There is then the very real possibility that none of the vaccine candidates could work.
“These are still experiments,” Prof Stonehouse said.
“The further we go on down the process and as we start to read out the data, you have more confidence that you might be able to produce a product at the end. But these are pre-clinical trials or clinical trial experiments and the reason we do them is that you have to allow things not to succeed.
“If it were otherwise, we would be producing things in the early stages that are potentially unsafe and in the latter stages that are of little value in terms of efficacy.”
This vaccine investment is being scrutinized for very obvious reasons – if one country is vaccinated before another one, prime ministers will have to explain why they were not better prepared for if and when there is one.
“Governments are hedging their bets because there’s no question they have to start getting involved in buying into the vaccines that might become available,” Professor Beate Kampmann, director at of the Vaccine Centre at the London School of Hygiene and Tropical Medicine, said.
“[The U.K. is] not bidding as part of the E.U. package, so if they don’t do something rapidly now they might just completely miss the boat.”
The “E.U. package” is a purchasing bloc of the 27 member states, meaning they can ensure every E.U. citizen has access to the vaccine rather than one country over another.
Prof Kampmann said that it was not possible at this stage to know which vaccine candidate would work but that it was a good idea not to put all of your eggs in one basket but to spread the risk.
While many have placed their hopes in the vaccine being developed by Oxford University and AstraZeneca, which has been described as very promising following the first phase of human trials, Prof Kampmann says even 100 million doses may not be enough.
She said: “A hundred million doses from AstraZeneca isn’t going to do in any case, even if that vaccine comes through, hence investment into several products is right.”
That’s because we don’t know how long the immunity provided by any vaccine will last or if it will require continued efforts to revaccinate.
“It is very likely that we’ll need more than one vaccine to come through to satisfy world demand because not all of these vaccines are going to be equally effective and they’re not all going to be equally scalable and easily manufactured,” she said.
“Their prices might be quite different and therefore it’s good to think about a first line, second line, depending on what the efficacy trials are going to show us.”
Prof. Kampmann believes that a vaccine that both treats those with COVID-19 and prevents infection would be the ideal solution.
“We don’t know what we call the ‘correlate of protection’, which means that we can predict what our immune system needs to do in order to prevent us from getting seriously ill or, even better, getting Infected in the first place,” she said.
“Right now, we don’t have evidence of the type of immune response that is needed to prevent infection. What we really want is a vaccine that prevents infection, because that’s the only way we’re going to cut through the transmission.

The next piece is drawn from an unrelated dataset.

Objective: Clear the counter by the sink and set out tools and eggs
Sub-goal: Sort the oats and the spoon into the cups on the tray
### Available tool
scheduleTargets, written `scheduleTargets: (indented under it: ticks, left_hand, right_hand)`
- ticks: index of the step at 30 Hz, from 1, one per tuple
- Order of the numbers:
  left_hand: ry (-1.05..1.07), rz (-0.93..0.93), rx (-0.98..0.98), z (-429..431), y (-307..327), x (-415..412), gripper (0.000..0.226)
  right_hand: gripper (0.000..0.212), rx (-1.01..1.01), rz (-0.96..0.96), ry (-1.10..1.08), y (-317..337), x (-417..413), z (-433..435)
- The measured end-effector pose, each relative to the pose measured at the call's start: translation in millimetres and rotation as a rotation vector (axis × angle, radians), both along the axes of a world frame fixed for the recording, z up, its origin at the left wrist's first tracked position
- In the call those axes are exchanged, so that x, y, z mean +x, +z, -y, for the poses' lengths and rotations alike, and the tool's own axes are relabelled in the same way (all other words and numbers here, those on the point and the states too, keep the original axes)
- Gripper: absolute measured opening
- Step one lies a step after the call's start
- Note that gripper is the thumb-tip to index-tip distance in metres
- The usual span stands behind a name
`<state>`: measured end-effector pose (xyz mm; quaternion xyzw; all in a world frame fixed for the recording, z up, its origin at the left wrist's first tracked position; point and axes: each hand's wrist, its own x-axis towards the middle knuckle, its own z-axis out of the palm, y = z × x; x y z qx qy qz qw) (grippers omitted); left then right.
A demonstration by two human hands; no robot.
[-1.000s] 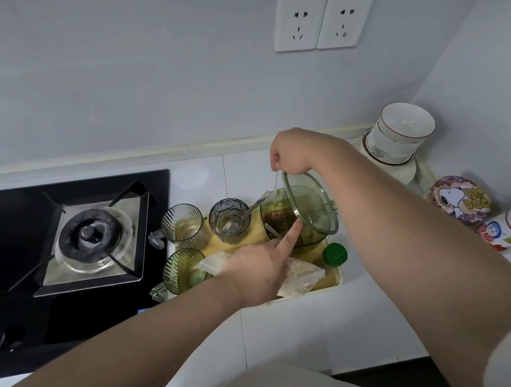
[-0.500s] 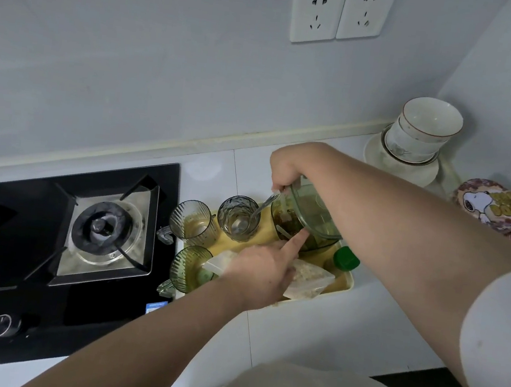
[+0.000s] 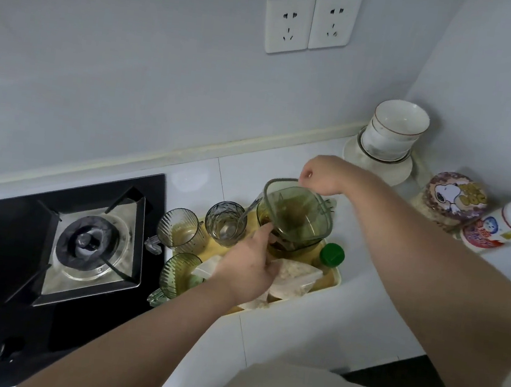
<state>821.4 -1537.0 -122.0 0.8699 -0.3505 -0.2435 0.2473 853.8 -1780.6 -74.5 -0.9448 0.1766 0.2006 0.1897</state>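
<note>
Head view: right hand pinches the far rim of the green glass jug, which is tilted over the yellow tray on the tabletop. Left hand: forefinger straight, touching the jug's near wall; other fingers loosely curled above a plastic bag.

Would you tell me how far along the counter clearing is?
Nothing looks done yet: no eggs or tools show. In hand: the right hand grips the tilted green glass jug by its rim while the left hand touches its side. Left: the ribbed green glass cups and plastic bag sit on the yellow tray.
</note>
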Motion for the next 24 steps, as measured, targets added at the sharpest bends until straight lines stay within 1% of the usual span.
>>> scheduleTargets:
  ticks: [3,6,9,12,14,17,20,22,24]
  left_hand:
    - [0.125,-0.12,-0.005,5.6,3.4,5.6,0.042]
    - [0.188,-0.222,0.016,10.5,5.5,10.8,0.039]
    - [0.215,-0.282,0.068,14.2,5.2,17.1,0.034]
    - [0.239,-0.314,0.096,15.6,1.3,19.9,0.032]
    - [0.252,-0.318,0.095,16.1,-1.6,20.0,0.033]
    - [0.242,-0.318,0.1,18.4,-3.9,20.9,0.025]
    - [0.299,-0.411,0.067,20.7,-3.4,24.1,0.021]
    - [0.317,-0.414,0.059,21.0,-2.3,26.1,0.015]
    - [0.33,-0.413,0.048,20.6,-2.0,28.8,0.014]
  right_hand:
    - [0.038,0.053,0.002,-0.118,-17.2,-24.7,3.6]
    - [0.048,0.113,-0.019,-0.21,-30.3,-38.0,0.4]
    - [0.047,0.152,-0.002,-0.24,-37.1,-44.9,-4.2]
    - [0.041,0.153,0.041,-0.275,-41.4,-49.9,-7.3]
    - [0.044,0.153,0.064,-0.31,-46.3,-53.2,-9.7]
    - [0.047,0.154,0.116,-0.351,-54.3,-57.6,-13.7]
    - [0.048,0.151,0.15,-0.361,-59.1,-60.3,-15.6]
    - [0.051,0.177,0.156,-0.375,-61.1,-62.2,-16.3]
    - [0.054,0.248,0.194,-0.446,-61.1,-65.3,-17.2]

“It’s nice to have a vaccine that prevents severe disease because then we won’t have so many people on ventilators or even dead, but that doesn’t necessarily stop transmission in communities.”
An interesting quirk to the global problem is that it is still relying, for the most part, on individual countries to buy supplies for their own population.

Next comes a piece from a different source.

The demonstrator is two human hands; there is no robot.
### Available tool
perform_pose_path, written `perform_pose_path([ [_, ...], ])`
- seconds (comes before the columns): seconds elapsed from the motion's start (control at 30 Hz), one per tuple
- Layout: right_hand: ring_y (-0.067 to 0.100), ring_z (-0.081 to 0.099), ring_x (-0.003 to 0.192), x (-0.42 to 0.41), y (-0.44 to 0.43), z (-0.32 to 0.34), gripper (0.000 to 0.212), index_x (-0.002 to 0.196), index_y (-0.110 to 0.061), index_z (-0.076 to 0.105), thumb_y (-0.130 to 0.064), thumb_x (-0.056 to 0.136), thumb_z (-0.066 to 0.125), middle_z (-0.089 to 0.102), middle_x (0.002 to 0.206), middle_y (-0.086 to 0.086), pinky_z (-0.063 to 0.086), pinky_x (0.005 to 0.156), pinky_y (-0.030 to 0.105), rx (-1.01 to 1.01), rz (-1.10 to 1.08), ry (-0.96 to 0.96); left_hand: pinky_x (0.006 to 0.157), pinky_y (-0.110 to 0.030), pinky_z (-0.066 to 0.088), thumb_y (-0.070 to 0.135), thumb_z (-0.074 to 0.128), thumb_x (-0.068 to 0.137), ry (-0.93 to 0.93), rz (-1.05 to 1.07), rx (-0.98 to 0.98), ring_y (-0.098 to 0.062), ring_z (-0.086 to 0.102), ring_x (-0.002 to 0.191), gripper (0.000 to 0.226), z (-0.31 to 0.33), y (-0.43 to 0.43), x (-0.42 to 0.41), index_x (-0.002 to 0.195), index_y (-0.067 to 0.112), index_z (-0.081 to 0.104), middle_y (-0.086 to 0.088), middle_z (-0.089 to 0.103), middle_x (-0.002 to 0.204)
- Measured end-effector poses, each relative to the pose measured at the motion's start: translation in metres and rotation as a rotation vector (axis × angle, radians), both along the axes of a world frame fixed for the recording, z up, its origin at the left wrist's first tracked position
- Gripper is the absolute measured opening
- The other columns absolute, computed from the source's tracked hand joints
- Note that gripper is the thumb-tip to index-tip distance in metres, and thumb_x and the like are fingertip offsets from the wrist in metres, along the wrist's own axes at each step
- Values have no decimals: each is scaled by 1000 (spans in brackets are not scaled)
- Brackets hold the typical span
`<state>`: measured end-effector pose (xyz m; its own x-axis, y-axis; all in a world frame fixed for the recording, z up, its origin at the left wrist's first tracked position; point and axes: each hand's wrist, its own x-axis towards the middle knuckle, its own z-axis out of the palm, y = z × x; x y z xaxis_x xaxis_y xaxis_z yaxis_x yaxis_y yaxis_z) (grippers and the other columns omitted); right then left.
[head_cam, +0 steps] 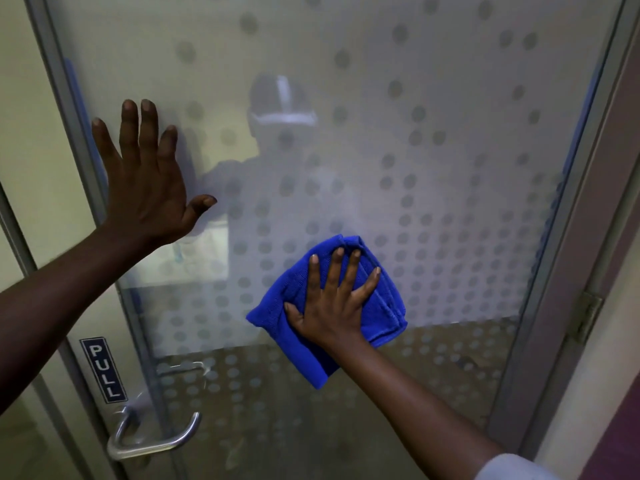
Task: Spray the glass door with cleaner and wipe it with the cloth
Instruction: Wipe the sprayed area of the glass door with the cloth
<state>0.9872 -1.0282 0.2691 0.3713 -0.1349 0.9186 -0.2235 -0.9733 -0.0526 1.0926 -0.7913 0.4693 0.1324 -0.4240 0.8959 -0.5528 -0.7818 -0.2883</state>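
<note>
Lighting was dim and even, with no hard glare. The frosted glass door [381, 133] carried a soft, hazy reflection of the person. Wide-angle bending bowed the door frame [568, 209] at both edges. The left forearm [52, 306] appeared slightly motion-blurred.

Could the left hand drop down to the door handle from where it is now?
Probably yes. The left hand lies flat and empty on the glass door, and the handle sits below it with nothing between; the cloth is off to the right.

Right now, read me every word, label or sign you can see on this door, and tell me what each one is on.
"PULL": white letters stacked vertically on a dark rectangular sign, fixed to the grey metal door frame above the curved silver lever handle.
No other text is visible on the frosted dotted glass door or blue microfibre cloth.
</note>
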Motion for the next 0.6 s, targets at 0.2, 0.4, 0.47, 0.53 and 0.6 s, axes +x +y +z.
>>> perform_pose_path([
  [0.2, 50, -15, 147, -7, -2, 0, 101, 156, -14, -7, -75, 86, 32, -24, 160, 23, 3, 106, 81, -26, -6, 95, 113, -64, 5, 57, 45, 84, 61, -54, 38, -60, 14, 138, 79, -28, -17, -28, 134, -4, 37, -39, 26, 148],
  [0.4, 45, -17, 148, -23, -6, 1, 89, 153, -14, 13, -63, 85, 44, -22, 162, 19, 2, 108, 77, -65, 45, 169, 104, -52, 34, 42, 55, 76, 144, -128, 143, -45, 35, 128, 62, -116, -60, -93, 122, 1, 57, -30, 47, 138],
  [0.47, 41, -10, 151, -29, -7, 2, 75, 147, -11, 25, -49, 87, 47, -9, 164, 18, 5, 109, 74, -48, 109, 143, 89, -46, 38, 43, 55, 75, 243, -107, 152, -37, 41, 117, 57, -135, -70, -107, 118, 6, 59, -20, 56, 129],
  [0.53, 40, 6, 150, -34, -7, 6, 62, 140, -10, 32, -38, 87, 48, 11, 161, 17, 10, 109, 71, -18, 173, 94, 78, -42, 40, 42, 50, 77, 347, -84, 153, -32, 49, 100, 54, -147, -78, -113, 116, 6, 58, -13, 62, 109],
  [0.6, 39, 17, 147, -38, -6, 9, 54, 136, -10, 36, -30, 88, 48, 21, 158, 15, 11, 111, 67, 12, 211, 42, 69, -42, 43, 41, 52, 79, 414, -79, 115, -31, 54, 84, 51, -151, -85, -112, 115, 4, 56, -12, 62, 94],
])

This creates a particular problem for those countries without the financial power of the U.S. or the U.K. Do they risk being the bottom of the list to vaccinate?

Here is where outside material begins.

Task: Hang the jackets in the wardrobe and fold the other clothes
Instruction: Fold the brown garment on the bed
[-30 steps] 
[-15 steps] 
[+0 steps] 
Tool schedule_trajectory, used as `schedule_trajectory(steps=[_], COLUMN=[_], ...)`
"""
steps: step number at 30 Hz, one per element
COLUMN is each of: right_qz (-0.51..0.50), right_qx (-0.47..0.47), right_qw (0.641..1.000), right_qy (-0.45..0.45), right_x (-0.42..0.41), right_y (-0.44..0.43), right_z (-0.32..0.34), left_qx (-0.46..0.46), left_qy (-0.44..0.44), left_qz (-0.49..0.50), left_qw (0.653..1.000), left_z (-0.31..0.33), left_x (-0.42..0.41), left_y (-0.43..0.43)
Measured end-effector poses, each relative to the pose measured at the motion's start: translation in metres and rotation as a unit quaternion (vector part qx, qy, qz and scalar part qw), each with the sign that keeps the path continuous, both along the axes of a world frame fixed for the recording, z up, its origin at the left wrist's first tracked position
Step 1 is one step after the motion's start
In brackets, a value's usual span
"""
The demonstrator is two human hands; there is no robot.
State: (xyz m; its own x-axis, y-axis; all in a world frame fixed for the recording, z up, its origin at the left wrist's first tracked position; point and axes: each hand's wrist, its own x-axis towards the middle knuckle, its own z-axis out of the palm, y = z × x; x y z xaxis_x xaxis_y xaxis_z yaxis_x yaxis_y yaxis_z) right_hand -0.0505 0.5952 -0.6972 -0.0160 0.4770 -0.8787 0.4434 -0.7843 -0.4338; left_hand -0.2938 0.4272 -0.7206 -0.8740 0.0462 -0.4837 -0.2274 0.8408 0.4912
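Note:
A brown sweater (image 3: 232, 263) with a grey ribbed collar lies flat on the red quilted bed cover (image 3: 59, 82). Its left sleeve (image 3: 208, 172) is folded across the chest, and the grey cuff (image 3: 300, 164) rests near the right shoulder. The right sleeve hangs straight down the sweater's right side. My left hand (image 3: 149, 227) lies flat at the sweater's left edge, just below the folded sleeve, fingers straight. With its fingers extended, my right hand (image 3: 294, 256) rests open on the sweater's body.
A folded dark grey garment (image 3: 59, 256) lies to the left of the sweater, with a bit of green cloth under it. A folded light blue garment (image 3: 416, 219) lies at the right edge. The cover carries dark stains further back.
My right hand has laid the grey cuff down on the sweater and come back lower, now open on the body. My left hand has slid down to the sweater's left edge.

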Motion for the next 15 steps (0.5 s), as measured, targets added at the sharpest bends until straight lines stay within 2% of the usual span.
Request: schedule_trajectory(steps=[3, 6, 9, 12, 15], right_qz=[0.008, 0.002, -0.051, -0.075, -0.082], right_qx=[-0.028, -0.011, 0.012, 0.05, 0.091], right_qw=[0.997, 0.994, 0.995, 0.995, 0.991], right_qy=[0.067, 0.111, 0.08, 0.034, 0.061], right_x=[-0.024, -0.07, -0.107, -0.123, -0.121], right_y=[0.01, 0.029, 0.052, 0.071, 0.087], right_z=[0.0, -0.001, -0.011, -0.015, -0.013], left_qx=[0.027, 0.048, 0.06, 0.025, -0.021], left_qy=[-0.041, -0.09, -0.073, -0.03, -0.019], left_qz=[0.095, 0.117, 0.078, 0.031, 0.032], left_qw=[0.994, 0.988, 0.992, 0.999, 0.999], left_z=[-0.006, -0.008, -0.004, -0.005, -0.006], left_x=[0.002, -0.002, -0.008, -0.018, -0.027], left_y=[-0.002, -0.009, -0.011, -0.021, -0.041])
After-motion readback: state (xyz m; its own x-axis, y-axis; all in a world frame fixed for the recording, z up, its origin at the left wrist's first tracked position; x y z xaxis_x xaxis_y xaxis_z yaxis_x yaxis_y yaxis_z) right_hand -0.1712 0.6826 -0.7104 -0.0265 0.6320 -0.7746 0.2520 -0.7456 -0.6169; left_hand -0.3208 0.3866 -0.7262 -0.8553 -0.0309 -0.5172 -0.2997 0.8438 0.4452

Despite polio being a “cured” disease in the West, for example, there are still cases in Afghanistan, Pakistan, and various countries in Africa.
GAVI, a global public-private vaccine alliance is working to ensure every country, particularly poorer ones, can get fair and equitable access to a COVID-19 vaccine through its COVAX facility, in partnership with the World Health Organization (WHO) and the Coalition for Epidemic Preparedness Innovations (CEPI).